** Work task **
Nothing below is to be printed except the lines between the line holding "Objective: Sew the" and the line holding "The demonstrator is", inclusive, each exactly as it appears.

** Dataset excerpts **
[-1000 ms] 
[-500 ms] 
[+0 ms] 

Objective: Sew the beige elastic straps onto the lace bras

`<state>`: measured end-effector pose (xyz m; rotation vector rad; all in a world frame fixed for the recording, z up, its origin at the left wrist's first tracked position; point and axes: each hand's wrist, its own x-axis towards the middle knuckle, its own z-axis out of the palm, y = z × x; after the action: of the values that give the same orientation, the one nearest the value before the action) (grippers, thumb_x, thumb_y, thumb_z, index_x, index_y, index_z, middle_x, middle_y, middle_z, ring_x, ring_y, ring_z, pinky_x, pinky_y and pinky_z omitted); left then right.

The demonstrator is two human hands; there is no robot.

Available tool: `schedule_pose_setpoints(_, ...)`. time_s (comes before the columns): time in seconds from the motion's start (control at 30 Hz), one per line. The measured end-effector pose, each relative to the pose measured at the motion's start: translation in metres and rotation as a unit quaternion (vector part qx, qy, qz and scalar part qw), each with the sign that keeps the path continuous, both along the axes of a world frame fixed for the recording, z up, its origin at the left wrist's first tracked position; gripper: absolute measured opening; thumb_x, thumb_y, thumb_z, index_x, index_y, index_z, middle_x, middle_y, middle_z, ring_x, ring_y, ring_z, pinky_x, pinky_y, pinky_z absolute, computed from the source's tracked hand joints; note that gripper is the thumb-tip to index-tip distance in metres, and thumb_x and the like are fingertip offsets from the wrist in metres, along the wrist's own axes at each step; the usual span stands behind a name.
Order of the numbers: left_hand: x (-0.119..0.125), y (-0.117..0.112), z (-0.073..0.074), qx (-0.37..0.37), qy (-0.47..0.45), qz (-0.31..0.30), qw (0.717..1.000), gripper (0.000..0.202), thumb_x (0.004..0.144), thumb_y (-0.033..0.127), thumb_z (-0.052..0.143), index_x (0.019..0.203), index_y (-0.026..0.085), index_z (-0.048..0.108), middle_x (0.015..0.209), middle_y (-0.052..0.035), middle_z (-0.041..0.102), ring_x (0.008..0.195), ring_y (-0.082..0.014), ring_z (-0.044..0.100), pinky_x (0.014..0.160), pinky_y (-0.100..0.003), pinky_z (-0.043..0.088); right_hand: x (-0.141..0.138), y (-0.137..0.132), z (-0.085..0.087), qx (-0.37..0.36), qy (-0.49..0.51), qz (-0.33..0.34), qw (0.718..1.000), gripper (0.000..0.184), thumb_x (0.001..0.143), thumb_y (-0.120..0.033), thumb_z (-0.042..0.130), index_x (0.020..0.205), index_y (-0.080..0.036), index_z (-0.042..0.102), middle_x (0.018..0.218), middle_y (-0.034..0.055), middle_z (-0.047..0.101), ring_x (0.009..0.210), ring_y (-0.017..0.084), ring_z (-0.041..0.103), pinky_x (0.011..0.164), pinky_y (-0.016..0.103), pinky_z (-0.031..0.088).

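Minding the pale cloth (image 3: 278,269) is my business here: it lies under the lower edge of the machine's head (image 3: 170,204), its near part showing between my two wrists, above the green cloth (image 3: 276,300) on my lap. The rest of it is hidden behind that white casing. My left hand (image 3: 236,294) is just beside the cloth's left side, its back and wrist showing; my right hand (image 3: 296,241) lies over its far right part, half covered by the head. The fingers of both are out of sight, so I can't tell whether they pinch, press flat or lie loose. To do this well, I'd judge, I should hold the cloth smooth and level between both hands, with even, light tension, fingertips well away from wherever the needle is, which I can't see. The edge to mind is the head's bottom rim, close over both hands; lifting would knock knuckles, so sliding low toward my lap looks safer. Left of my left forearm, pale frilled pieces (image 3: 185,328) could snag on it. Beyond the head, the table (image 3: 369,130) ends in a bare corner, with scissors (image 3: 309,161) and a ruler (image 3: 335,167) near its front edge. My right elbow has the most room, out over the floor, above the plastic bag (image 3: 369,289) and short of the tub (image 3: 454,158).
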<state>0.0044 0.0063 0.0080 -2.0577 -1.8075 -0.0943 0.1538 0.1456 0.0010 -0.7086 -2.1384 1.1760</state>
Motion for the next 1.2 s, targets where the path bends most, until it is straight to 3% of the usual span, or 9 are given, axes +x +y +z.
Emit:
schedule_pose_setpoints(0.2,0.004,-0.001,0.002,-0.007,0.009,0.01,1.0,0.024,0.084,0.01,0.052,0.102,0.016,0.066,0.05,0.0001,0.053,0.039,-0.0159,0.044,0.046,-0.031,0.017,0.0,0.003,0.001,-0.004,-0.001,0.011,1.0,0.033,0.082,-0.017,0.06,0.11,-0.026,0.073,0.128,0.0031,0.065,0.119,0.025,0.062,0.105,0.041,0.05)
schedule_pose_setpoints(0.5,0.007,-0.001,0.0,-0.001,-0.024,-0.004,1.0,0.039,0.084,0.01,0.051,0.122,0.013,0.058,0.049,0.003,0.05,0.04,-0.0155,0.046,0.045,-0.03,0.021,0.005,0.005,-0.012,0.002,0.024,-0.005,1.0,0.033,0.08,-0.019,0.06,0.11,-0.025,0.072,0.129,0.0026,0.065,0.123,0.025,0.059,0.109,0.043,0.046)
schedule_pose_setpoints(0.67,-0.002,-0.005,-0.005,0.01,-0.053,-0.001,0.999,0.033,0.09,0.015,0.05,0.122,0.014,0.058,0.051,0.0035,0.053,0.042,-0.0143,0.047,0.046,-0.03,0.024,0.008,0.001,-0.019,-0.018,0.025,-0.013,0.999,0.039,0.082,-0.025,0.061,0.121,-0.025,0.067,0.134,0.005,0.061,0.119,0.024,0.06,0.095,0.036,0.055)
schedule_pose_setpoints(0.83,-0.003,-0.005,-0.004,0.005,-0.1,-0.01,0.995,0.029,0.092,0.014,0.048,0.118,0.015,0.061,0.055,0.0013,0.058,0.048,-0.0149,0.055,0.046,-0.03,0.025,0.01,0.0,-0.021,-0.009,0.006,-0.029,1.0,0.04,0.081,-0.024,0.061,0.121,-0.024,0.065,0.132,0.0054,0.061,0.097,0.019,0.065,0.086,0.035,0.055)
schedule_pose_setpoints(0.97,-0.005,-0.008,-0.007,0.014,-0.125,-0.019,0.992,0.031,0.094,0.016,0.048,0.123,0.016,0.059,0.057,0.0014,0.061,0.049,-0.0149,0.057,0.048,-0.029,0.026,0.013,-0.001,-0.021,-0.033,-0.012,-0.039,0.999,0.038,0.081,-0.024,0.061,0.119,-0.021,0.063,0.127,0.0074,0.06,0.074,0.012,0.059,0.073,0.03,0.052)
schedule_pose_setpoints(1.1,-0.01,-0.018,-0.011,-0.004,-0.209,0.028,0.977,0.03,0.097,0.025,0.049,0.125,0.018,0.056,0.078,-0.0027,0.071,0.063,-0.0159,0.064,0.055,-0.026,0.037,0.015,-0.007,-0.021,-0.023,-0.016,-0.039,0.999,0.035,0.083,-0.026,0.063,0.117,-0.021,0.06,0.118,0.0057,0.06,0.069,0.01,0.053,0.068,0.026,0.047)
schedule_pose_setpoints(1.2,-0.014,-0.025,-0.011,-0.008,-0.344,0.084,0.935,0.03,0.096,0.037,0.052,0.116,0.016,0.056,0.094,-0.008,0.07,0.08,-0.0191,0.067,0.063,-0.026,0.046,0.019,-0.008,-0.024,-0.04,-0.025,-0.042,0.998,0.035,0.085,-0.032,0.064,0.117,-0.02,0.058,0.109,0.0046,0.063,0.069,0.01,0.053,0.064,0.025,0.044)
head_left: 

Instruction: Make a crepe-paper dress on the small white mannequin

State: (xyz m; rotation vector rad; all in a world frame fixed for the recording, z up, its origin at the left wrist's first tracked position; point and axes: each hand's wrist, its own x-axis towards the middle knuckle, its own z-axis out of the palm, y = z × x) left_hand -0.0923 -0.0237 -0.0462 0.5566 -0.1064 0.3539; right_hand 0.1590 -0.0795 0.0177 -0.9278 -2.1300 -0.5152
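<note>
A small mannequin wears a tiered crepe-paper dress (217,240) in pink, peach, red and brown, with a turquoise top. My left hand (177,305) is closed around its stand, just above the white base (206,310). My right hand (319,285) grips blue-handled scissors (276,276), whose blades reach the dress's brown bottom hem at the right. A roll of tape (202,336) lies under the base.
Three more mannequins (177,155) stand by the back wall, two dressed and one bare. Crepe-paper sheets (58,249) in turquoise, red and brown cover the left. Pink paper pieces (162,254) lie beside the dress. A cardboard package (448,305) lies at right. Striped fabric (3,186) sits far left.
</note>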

** Task response **
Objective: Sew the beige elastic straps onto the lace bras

`<state>`: measured end-effector pose (xyz m; rotation vector rad; all in a world frame fixed for the recording, z up, its origin at the left wrist's first tracked position; point and axes: each hand's wrist, its own x-axis towards the middle knuckle, its own z-axis out of the palm, y = z × x; after the action: of the values that give the same orientation, the one nearest the value before the action) (grippers, thumb_x, thumb_y, thumb_z, index_x, index_y, index_z, middle_x, middle_y, middle_z, ring_x, ring_y, ring_z, pinky_x, pinky_y and pinky_z omitted); left then right.

The demonstrator is two human hands; there is no robot.

The output is complete.